College of Mathematics and Information Science, Henan Normal University, Xinxiang, 453007, China.
College of Information Technology, Henan University of Chinese Medicine, Zhengzhou, 450046, China.
Comput Biol Med. 2018 Sep 1;100:1-9. doi: 10.1016/j.compbiomed.2018.06.014. Epub 2018 Jun 19.
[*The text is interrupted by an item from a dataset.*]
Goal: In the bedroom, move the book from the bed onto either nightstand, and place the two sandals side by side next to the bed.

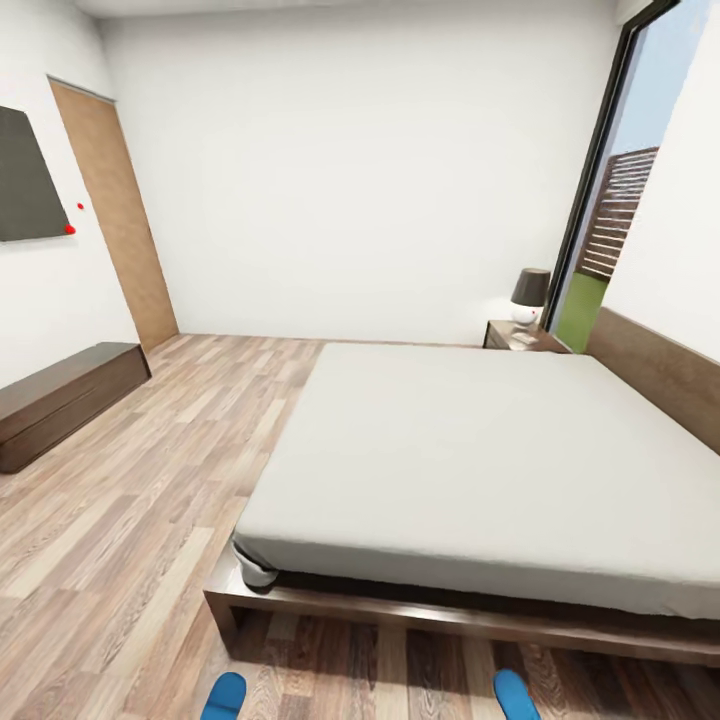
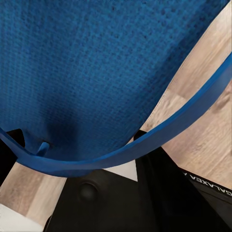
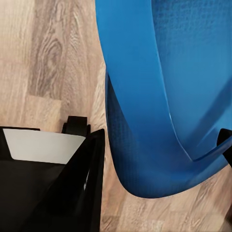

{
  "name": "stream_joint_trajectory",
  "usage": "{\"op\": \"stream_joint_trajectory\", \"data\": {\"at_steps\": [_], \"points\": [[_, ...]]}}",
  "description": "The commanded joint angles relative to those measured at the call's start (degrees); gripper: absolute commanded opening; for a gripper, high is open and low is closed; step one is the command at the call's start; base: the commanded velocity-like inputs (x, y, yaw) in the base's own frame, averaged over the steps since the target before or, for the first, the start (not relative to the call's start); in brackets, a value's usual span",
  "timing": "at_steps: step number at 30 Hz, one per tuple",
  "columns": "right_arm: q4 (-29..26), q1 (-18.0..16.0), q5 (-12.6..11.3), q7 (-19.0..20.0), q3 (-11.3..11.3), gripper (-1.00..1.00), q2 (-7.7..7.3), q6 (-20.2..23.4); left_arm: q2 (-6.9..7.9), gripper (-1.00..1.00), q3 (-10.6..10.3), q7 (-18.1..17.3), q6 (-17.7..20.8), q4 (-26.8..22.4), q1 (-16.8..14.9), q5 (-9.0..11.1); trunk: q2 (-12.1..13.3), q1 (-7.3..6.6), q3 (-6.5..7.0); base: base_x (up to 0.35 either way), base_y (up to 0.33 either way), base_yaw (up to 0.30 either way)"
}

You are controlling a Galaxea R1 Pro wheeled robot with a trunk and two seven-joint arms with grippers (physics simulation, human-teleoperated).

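The bed (image 1: pixel 470 460), an off-white mattress on a dark wood frame, spreads across the middle and right of the head view with its top bare. The book is out of view. A nightstand (image 1: pixel 503 333) stands at the bed's far corner. Two blue sandals poke up at the head view's lower edge, one at the left (image 1: pixel 225 695) and one at the right (image 1: pixel 515 695), both in front of the bed's foot. One sandal (image 2: pixel 96 72) hangs right before the left wrist camera, above the robot's black base (image 2: pixel 145 198). The other sandal (image 3: pixel 193 72) hangs before the right wrist camera. Each sandal hides the fingers that hold it.
A lamp (image 1: pixel 530 290) sits on the nightstand, beside the tall black-framed window (image 1: pixel 620 200). A low dark bench (image 1: pixel 60 400) runs along the left wall under a black screen (image 1: pixel 25 180), with a wooden door (image 1: pixel 115 220) beyond. Wood-plank floor (image 1: pixel 150 500) lies left of the bed.
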Motion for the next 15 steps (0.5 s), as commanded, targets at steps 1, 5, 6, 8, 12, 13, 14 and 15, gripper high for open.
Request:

Multi-class classification has attracted much attention in cancer diagnosis and treatment and many machine learning methods have emerged for addressing this issue recently. However, class imbalance and gene selection problems occur in classifying lung cancer data. In this paper, an adaptive multinomial regression with a sparse overlapping group lasso penalty is proposed to perform classification and grouped gene selection for lung cancer gene expression data. An overlapped grouping strategy with biological interpretability is proposed, which highlights the importance of gene groups from the minority classes. By using the conditional mutual information, the gene significance within each group is evaluated and the data-driven weights are constructed. Based on the grouping strategy and constructed weights, a regularized adaptive multinomial regression is presented and the solving algorithm is developed, which can not only select the important gene groups for each class in performing multi-class classification, but also adaptively select important genes within each group. The experiment results show that the proposed method significantly outperforms the other 6 methods on classification accuracy, and the selected genes are disease-causing genes for lung cancer.
多类分类在癌症诊断和治疗中受到了广泛关注,最近出现了许多用于解决这个问题的机器学习方法。然而,在对肺癌数据进行分类时,会出现类不平衡和基因选择问题。本文提出了一种自适应多项回归稀疏重叠组套索惩罚方法,用于对肺癌基因表达数据进行分类和分组基因选择。提出了一种具有生物学可解释性的重叠分组策略,突出了少数类基因组的重要性。通过使用条件互信息,评估了每个组内的基因显著性,并构建了数据驱动的权重。基于分组策略和构建的权重,提出了一种正则化自适应多项回归,并开发了求解算法,该算法不仅可以在执行多类分类时为每个类选择重要的基因组,而且可以自适应地选择每个组内的重要基因。实验结果表明,该方法在分类准确性方面明显优于其他 6 种方法,所选基因是导致肺癌的致病基因。